=== Problem requirements ===
Each entry that follows needs to be written out exactly, with nothing left out.

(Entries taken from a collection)
::::
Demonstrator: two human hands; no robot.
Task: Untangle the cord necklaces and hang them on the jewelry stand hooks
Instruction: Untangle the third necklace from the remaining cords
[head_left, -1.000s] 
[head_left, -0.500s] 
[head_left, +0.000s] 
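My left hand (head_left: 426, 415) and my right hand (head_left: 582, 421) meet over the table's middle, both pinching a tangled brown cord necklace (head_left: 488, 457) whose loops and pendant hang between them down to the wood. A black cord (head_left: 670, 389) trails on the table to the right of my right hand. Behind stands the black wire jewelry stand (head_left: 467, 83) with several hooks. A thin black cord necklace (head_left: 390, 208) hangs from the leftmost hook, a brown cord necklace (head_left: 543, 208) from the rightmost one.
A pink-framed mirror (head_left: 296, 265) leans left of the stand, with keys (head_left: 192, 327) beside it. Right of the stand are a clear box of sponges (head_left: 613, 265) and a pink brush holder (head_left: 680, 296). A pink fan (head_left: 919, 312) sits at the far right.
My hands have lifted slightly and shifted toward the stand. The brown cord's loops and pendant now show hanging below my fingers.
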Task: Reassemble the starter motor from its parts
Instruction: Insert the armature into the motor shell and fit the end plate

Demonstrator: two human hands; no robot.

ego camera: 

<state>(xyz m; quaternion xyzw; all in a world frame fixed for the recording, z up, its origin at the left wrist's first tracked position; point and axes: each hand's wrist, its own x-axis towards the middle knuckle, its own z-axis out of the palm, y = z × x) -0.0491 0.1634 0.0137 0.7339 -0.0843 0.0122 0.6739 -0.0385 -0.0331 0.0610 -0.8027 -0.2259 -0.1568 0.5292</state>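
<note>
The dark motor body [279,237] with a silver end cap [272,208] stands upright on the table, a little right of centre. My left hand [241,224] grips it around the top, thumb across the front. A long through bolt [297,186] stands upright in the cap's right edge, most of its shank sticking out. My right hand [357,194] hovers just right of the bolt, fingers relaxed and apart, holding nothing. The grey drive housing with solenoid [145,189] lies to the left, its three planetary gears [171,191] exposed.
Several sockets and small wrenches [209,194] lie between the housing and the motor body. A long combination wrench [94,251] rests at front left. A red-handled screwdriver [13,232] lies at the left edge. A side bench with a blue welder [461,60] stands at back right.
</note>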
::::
=== Result ===
Demonstrator: two human hands; no robot.
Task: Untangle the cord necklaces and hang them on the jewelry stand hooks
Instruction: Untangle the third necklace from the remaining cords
[head_left, -1.000s] 
[head_left, -0.500s] 
[head_left, +0.000s] 
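My left hand (head_left: 426, 415) and my right hand (head_left: 582, 421) meet over the table's middle, both pinching a tangled brown cord necklace (head_left: 488, 457) whose loops and pendant hang between them down to the wood. A black cord (head_left: 670, 389) trails on the table to the right of my right hand. Behind stands the black wire jewelry stand (head_left: 467, 83) with several hooks. A thin black cord necklace (head_left: 390, 208) hangs from the leftmost hook, a brown cord necklace (head_left: 543, 208) from the rightmost one.
A pink-framed mirror (head_left: 296, 265) leans left of the stand, with keys (head_left: 192, 327) beside it. Right of the stand are a clear box of sponges (head_left: 613, 265) and a pink brush holder (head_left: 680, 296). A pink fan (head_left: 919, 312) sits at the far right.
My hands have lifted slightly and shifted toward the stand. The brown cord's loops and pendant now show hanging below my fingers.
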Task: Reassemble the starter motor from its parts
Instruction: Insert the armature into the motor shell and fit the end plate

Demonstrator: two human hands; no robot.

ego camera: 

<state>(xyz m; quaternion xyzw; all in a world frame fixed for the recording, z up, its origin at the left wrist's first tracked position; point and axes: each hand's wrist, its own x-axis towards the middle knuckle, its own z-axis out of the palm, y = z × x) -0.0491 0.1634 0.0137 0.7339 -0.0843 0.0122 0.6739 -0.0385 -0.0331 0.0610 -0.8027 -0.2259 -0.1568 0.5292</state>
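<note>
The dark motor body [279,237] with a silver end cap [272,208] stands upright on the table, a little right of centre. My left hand [241,224] grips it around the top, thumb across the front. A long through bolt [297,186] stands upright in the cap's right edge, most of its shank sticking out. My right hand [357,194] hovers just right of the bolt, fingers relaxed and apart, holding nothing. The grey drive housing with solenoid [145,189] lies to the left, its three planetary gears [171,191] exposed.
Several sockets and small wrenches [209,194] lie between the housing and the motor body. A long combination wrench [94,251] rests at front left. A red-handled screwdriver [13,232] lies at the left edge. A side bench with a blue welder [461,60] stands at back right.
</note>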

What appears above is the full answer.